One key to addressing user frustrations with network latency, therefore, is simply to spread the wait times out. If a user has to wait more than 15 seconds or so in any wait session, he or she will get antsy. Of course, as bandwidth increases, service providers will be able to send more data down the pipe within that 15-second window. But no matter where bandwidth goes, service providers will always have to worry about download time. The key to disseminating wait time required by object-based network-delivered services is to chop the service up into multiple objects. Each object needs to be svelte enough to fly across the network in an amount of time deemed reasonable to users.
In addition, users will need to be kept informed during downloads and given appropriate expectations about object-based network-delivered software. Just as current browsers indicate that a Webpage is being retrieved with animations and status messages, users will need to be kept apprised if an object is downloading a constituent object. And just as users have been trained to wait for each Webpage, users will need to be trained to wait for each object.
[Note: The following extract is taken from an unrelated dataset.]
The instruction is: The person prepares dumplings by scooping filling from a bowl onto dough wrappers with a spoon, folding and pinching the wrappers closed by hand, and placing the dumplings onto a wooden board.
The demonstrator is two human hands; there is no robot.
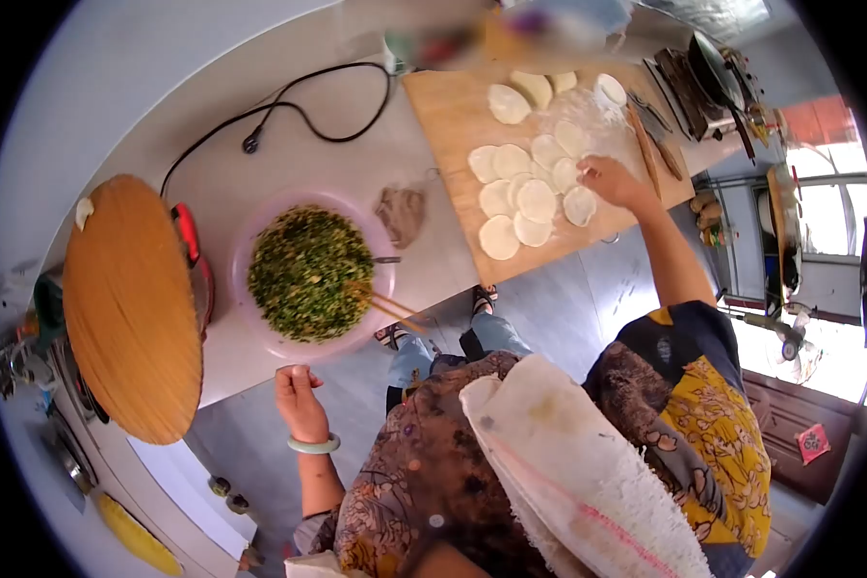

Finally, the clients through which users access object-based network-delivered services will need to be smart about caching. Just as current browsers keep a local cache of Webpages, Cyberspace clients will need to make use of local or nearby file caches. By using smart caching strategies, clients can help keep users from becoming frustrated by wait times caused by limited network bandwidth and nonzero latency.
Thus, service providers can help keep download time low by partitioning their services into multiple objects, each of which can be delivered individually across the network in an acceptable amount of time to users. In addition, service providers in their service UIs can make sure users are aware that they are waiting for something to come across the network. Clients can help keep users happy by employing various caching strategies. Programmers of the new computer described earlier will need to recognize the importance of dealing with the unique characteristics of the network -- nonzero latency, limited bandwidth, and partial failure -- and allow these characteristics to inform their software and user-interface designs.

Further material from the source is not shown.